Print the entries once more, unchanged.

[Records drawn from a dataset]
= = =
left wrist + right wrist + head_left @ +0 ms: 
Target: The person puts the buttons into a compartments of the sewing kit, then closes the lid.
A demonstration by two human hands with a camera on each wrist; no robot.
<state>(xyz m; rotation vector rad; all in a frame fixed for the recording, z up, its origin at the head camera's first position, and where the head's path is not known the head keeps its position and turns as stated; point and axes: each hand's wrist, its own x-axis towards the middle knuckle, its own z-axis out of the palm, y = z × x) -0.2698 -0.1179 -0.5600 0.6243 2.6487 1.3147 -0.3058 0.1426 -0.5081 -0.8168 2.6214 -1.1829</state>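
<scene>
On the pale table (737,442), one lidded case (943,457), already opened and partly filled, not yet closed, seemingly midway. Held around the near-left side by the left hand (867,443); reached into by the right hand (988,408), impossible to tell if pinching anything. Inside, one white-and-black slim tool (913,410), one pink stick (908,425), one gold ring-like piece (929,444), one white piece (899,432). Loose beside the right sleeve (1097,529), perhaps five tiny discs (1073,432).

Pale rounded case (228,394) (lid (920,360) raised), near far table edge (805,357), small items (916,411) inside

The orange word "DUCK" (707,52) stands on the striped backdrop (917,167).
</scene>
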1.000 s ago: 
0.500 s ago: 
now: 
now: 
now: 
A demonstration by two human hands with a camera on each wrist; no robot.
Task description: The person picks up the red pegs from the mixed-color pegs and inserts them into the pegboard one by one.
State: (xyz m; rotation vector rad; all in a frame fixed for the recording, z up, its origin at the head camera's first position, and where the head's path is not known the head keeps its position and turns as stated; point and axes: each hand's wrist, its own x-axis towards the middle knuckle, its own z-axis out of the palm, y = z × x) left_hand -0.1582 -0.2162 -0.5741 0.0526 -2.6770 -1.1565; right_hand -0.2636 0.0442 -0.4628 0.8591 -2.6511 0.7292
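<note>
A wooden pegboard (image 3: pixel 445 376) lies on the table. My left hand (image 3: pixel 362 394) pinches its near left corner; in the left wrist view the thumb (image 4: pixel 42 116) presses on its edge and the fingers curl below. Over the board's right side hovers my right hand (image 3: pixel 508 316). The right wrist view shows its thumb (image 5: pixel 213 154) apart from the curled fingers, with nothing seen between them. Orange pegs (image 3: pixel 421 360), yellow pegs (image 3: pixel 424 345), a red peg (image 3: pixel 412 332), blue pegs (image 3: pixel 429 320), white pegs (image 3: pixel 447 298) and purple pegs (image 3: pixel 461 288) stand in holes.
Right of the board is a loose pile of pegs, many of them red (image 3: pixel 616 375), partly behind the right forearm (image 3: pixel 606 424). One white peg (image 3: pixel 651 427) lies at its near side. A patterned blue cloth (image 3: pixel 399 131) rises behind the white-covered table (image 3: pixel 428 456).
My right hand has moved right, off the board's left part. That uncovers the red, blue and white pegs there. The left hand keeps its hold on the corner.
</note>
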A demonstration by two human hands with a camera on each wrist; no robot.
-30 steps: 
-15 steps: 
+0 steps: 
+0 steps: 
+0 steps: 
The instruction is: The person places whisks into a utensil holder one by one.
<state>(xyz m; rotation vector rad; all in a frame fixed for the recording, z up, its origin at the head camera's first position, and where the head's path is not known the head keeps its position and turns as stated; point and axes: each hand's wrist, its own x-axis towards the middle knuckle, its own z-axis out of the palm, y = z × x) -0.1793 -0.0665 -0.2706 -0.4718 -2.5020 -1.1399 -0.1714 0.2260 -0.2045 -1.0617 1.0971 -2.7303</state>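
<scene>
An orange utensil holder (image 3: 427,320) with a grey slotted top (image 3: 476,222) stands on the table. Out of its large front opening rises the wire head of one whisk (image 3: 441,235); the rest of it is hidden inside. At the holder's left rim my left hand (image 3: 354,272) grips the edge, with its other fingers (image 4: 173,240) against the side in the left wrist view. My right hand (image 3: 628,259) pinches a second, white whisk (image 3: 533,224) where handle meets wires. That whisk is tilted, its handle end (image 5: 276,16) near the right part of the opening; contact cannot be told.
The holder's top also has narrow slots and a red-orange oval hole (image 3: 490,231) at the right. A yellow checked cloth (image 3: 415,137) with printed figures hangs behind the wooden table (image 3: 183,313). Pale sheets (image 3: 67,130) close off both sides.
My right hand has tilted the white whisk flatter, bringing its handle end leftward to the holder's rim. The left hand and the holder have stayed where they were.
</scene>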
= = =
TASK ANSWER.
left wrist + right wrist + head_left @ +0 ms: 
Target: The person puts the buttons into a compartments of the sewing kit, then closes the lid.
A demonstration by two human hands with a camera on each wrist; no robot.
<state>(xyz m; rotation vector rad; all in a frame fixed for the recording, z up, its origin at the head camera's first position, and where the head's path is not known the head keeps its position and turns as stated; point and axes: each hand's wrist, its own x-axis towards the middle knuckle, its own z-axis out of the palm, y = z × x) -0.2698 -0.1179 -0.5600 0.6243 2.6487 1.3147 -0.3058 0.1426 -0.5081 -0.8168 2.6214 -1.1829</state>
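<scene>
On the pale table (737,442), one lidded case (943,457), already opened and partly filled, not yet closed, seemingly midway. Held around the near-left side by the left hand (867,443); reached into by the right hand (988,408), impossible to tell if pinching anything. Inside, one white-and-black slim tool (913,410), one pink stick (908,425), one gold ring-like piece (929,444), one white piece (899,432). Loose beside the right sleeve (1097,529), perhaps five tiny discs (1073,432).

Pale rounded case (228,394) (lid (920,360) raised), near far table edge (805,357), small items (916,411) inside

The orange word "DUCK" (707,52) stands on the striped backdrop (917,167).
</scene>
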1.000 s ago: 
0.500 s ago: 
now: 
now: 
now: 
A demonstration by two human hands with a camera on each wrist; no robot.
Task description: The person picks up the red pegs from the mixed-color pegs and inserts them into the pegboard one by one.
State: (xyz m; rotation vector rad; all in a frame fixed for the recording, z up, its origin at the head camera's first position, and where the head's path is not known the head keeps its position and turns as stated; point and axes: each hand's wrist, its own x-axis towards the middle knuckle, its own z-axis out of the palm, y = z × x) left_hand -0.1582 -0.2162 -0.5741 0.0526 -2.6770 -1.1565; right_hand -0.2636 0.0442 -0.4628 0.8591 -2.6511 0.7292
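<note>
A wooden pegboard (image 3: pixel 445 376) lies on the table. My left hand (image 3: pixel 362 394) pinches its near left corner; in the left wrist view the thumb (image 4: pixel 42 116) presses on its edge and the fingers curl below. Over the board's right side hovers my right hand (image 3: pixel 508 316). The right wrist view shows its thumb (image 5: pixel 213 154) apart from the curled fingers, with nothing seen between them. Orange pegs (image 3: pixel 421 360), yellow pegs (image 3: pixel 424 345), a red peg (image 3: pixel 412 332), blue pegs (image 3: pixel 429 320), white pegs (image 3: pixel 447 298) and purple pegs (image 3: pixel 461 288) stand in holes.
Right of the board is a loose pile of pegs, many of them red (image 3: pixel 616 375), partly behind the right forearm (image 3: pixel 606 424). One white peg (image 3: pixel 651 427) lies at its near side. A patterned blue cloth (image 3: pixel 399 131) rises behind the white-covered table (image 3: pixel 428 456).
My right hand has moved right, off the board's left part. That uncovers the red, blue and white pegs there. The left hand keeps its hold on the corner.
</note>
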A demonstration by two human hands with a camera on each wrist; no robot.
-30 steps: 
-15 steps: 
+0 steps: 
+0 steps: 
+0 steps: 
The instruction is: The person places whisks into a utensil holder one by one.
<state>(xyz m; rotation vector rad; all in a frame fixed for the recording, z up, its origin at the head camera's first position, and where the head's path is not known the head keeps its position and turns as stated; point and axes: each hand's wrist, its own x-axis towards the middle knuckle, its own z-axis out of the palm, y = z × x) -0.1793 -0.0665 -0.2706 -0.4718 -2.5020 -1.1399 -0.1714 0.2260 -0.2045 -1.0617 1.0971 -2.7303</state>
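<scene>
An orange utensil holder (image 3: 427,320) with a grey slotted top (image 3: 476,222) stands on the table. Out of its large front opening rises the wire head of one whisk (image 3: 441,235); the rest of it is hidden inside. At the holder's left rim my left hand (image 3: 354,272) grips the edge, with its other fingers (image 4: 173,240) against the side in the left wrist view. My right hand (image 3: 628,259) pinches a second, white whisk (image 3: 533,224) where handle meets wires. That whisk is tilted, its handle end (image 5: 276,16) near the right part of the opening; contact cannot be told.
The holder's top also has narrow slots and a red-orange oval hole (image 3: 490,231) at the right. A yellow checked cloth (image 3: 415,137) with printed figures hangs behind the wooden table (image 3: 183,313). Pale sheets (image 3: 67,130) close off both sides.
My right hand has tilted the white whisk flatter, bringing its handle end leftward to the holder's rim. The left hand and the holder have stayed where they were.
</scene>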

No more is needed to finish this exercise.